How to Implement Noise Reduction in WebRTC Apps

How to Implement Noise Reduction in WebRTC Apps

Unwanted background noise, such as a barking dog or a neighbor’s drill, can disrupt work and personal video calls alike, hampering effective communication and causing frustration to participants. In response, platforms like Google Meet, Microsoft Teams, and Discord use AI-based, cloud-based denoising algorithms—but these solutions often require sending audio data to external servers for processing, demanding significant server resources and introducing additional latency. This article will explore alternatives for enhancing audio quality without compromising performance or increasing cost.

WebRTC Noise Reduction Solutions

To combat disruptive background noises in WebRTC applications, like voice calls and video conferences, two categories of noise reduction methods are available: software and hardware. In this article, we won’t tackle hardware-specific solutions, like Nvidia RTX Voice, as they depend heavily on the end-user’s hardware. Instead, let’s look at some software approaches that can be applied more universally. Software solutions vary from simple noise gate to advanced machine learning algorithms that isolate and remove ambient sounds.

OS Native Noise Cancellation

Many modern operating systems include built-in noise cancellation features within system settings, for example, Microsoft Windows offers Voice Capture DSP, and MacOS offers the Voice Isolation feature in Ventura 13. Here’s how to find and manage this feature in various operating systems.

Windows

  1. Open the Sound settings by right-clicking the speaker icon in the taskbar and choosing Open Sound settings.
  2. Click on Device properties for your microphone and select Additional device properties.
  3. Find the Enhancements tab.
  4. Check the Noise cancellation box to enable the feature.

macOS

For a video call:

  1. Click the “Video” button in the menu bar.
  2. Click the down arrow next to the microphone icon.
  3. Click the right arrow next to “Mic Mode.”
  4. Select “Voice Isolation.”

For an audio call in the FaceTime app:

  1. Click the “Audio” button in the menu bar.
  2. Select “Voice Isolation.”

Linux

Noise cancellation is available on Linux, usually through the PulseAudio sound server or Cadmus application, but exact steps may vary with your specific Linux distribution.
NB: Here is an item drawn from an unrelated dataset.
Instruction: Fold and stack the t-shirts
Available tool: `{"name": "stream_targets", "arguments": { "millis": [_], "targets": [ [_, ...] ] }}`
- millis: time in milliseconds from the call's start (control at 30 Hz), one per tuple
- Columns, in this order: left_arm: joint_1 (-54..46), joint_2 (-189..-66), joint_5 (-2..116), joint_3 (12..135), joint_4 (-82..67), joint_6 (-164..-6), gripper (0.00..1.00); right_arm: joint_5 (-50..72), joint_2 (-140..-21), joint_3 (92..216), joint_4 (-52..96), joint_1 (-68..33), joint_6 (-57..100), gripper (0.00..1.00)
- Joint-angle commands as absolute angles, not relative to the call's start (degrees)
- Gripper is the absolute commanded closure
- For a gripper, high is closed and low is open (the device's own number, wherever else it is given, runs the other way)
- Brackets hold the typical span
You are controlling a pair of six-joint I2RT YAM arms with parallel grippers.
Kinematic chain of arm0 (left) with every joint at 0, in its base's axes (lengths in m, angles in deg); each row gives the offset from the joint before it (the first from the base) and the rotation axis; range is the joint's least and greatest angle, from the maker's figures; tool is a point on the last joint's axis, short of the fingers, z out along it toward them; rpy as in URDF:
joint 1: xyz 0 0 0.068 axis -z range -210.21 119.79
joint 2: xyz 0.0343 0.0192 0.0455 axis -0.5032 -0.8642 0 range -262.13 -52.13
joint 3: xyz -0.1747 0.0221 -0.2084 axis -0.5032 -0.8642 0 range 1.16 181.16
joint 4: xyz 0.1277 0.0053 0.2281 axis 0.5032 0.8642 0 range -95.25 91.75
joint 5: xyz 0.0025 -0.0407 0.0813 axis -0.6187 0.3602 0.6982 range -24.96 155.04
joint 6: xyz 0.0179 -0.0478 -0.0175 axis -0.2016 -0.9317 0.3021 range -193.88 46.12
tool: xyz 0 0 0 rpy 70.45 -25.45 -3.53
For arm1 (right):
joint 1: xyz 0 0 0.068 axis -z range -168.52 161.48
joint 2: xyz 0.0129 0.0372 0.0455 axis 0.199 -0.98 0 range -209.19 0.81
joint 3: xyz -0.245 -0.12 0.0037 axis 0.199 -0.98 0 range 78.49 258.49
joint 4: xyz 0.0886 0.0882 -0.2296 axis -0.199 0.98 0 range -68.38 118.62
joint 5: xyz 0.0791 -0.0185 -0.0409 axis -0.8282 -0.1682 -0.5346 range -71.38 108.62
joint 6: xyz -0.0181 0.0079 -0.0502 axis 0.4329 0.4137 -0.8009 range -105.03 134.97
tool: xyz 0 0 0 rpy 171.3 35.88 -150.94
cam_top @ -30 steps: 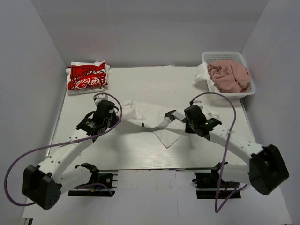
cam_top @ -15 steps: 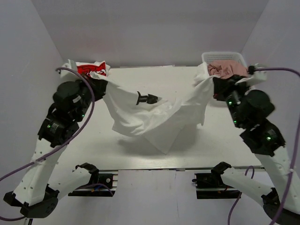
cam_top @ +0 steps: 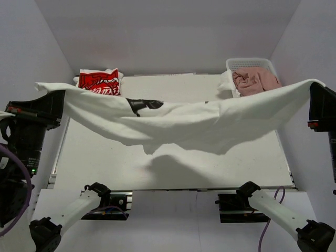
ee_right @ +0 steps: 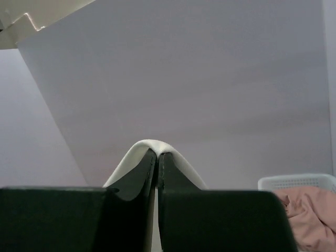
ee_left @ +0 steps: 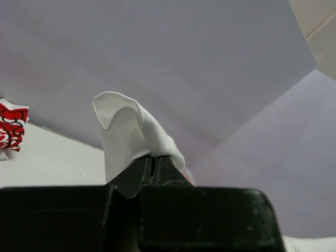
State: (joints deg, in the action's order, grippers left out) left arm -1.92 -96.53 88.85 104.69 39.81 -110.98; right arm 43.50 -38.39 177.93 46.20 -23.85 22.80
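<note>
The large white shirt [cam_top: 184,123] hangs in the air above the bench [cam_top: 105,163], stretched from the left edge to the right edge and sagging in the middle. A dark print [cam_top: 142,104] shows near its left end. The left gripper [ee_left: 153,161] is clenched on one corner of it, and the right gripper [ee_right: 158,154] is clamped on the opposite corner. The folded shirt with red print [cam_top: 98,82] lies in the far left corner. The pink shirt [cam_top: 255,81] sits crumpled in the basket [cam_top: 249,62] at the far right corner.
</note>
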Motion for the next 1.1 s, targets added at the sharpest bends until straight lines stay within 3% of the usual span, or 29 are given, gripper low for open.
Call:
{"name": "stream_targets", "arguments": {
  "millis": [0, 233, 400, 500, 533, 633, 800, 1067],
  "targets": [
    [-1.9, -99.4, 89.5, 103.0, 42.2, -110.4, 1.00, 45.7, -40.9, 174.8, 45.2, -23.9, 20.7, 1.00],
    [-1.9, -109.2, 97.2, 87.4, 44.8, -116.9, 1.00, 77.0, -51.5, 153.5, 40.8, -23.5, 24.5, 1.00],
    [-3.6, -120.9, 98.2, 69.9, 43.6, -121.3, 1.00, 72.3, -61.9, 133.7, 39.2, -20.8, 39.5, 1.00],
    [-4.3, -130.8, 94.7, 66.0, 42.2, -121.3, 0.72, 63.5, -69.4, 127.4, 36.7, -19.1, 41.3, 1.00],
    [-5.1, -133.0, 93.4, 65.5, 41.6, -121.3, 0.40, 62.6, -72.3, 127.0, 36.6, -18.8, 41.8, 1.00],
    [-5.6, -138.9, 87.4, 65.5, 41.1, -120.7, 0.01, 59.4, -78.6, 127.7, 39.1, -18.3, 43.0, 1.00],
    [-4.5, -135.8, 78.2, 58.6, 38.4, -120.2, 0.00, 56.8, -81.5, 126.7, 39.3, -18.1, 43.9, 1.00],
    [-2.3, -111.3, 50.0, 35.1, 28.5, -116.5, 0.00, 54.1, -78.8, 122.9, 38.1, -17.4, 44.5, 1.00]
  ]
}}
Pros and Cons of Native Noise Cancellation

Native noise reduction has both advantages and drawbacks.

Pros:

  • Once enabled, the feature is always on making it seamless and convenient for users who may not be tech-savvy.
  • Processing happens locally, reducing server load and potentially lowering costs for service providers which can be passed on to end users.

Cons:

  • Not as effective filtering ambient noise compared to more specialized methods.
  • CPU-intensive, which could slow down other local applications or tasks running on the system—especially problematic for older devices with limited computing resources.
  • Availability is inconsistent across different operating system versions. For instance, a feature present in the latest version of Windows might not be in older versions, creating a fragmented user experience.

Basic In-Browser Software Solution

In web-based applications, developers can easily activate a basic noise suppression feature by adding the constraint noiseSuppression = true when calling the method that captures an audio stream from the user’s browser. This one-step process works across multiple browsers and requires no manual setup from the end user. You can find further details in the browser’s official documentation.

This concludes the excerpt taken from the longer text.